Your answer should consist of the lines in the data below that contain "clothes".

================

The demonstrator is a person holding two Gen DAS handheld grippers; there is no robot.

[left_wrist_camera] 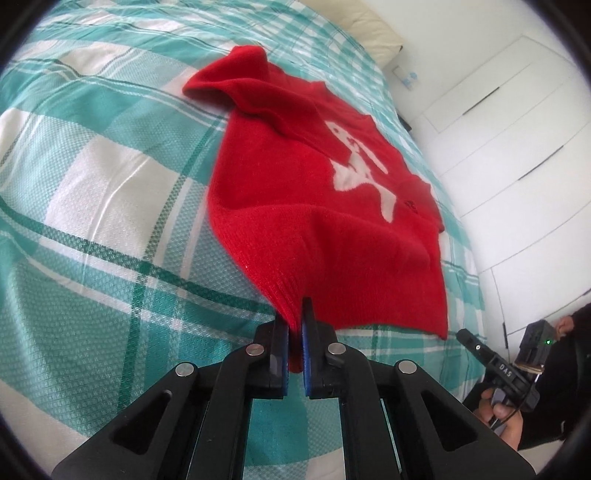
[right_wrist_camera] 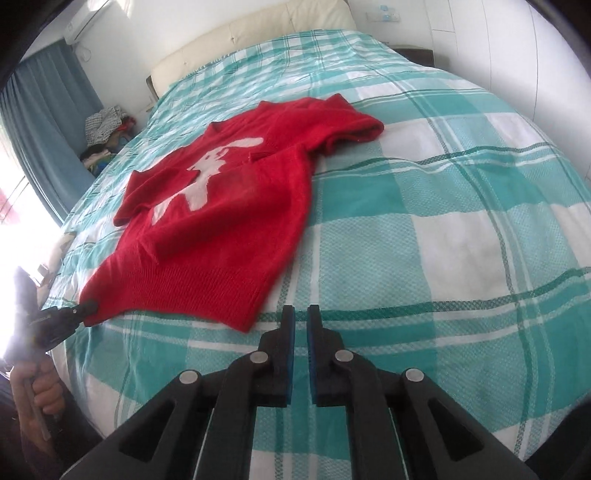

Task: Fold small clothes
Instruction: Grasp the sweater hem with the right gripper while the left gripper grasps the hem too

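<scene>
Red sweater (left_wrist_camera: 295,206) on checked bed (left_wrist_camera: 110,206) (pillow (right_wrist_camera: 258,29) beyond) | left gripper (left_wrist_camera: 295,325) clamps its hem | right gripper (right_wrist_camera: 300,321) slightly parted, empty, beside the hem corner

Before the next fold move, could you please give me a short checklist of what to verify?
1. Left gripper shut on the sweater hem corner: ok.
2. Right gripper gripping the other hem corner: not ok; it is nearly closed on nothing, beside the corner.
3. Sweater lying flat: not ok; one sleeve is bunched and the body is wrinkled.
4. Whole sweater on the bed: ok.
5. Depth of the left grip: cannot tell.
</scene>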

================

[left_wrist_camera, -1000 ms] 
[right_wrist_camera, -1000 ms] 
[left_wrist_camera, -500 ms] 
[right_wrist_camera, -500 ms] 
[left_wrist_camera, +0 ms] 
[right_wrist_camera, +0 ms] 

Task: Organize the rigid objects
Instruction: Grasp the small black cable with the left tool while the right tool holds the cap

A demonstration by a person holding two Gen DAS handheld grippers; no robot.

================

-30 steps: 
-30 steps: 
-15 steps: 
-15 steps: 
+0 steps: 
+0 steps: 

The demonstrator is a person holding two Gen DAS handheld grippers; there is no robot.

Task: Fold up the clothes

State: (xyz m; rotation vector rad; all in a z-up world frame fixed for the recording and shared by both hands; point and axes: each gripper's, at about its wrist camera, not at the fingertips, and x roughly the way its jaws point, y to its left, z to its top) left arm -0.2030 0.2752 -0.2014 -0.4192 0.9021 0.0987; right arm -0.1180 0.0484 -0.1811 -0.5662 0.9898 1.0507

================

— OUTPUT OF THE TASK —
Task: Fold small clothes
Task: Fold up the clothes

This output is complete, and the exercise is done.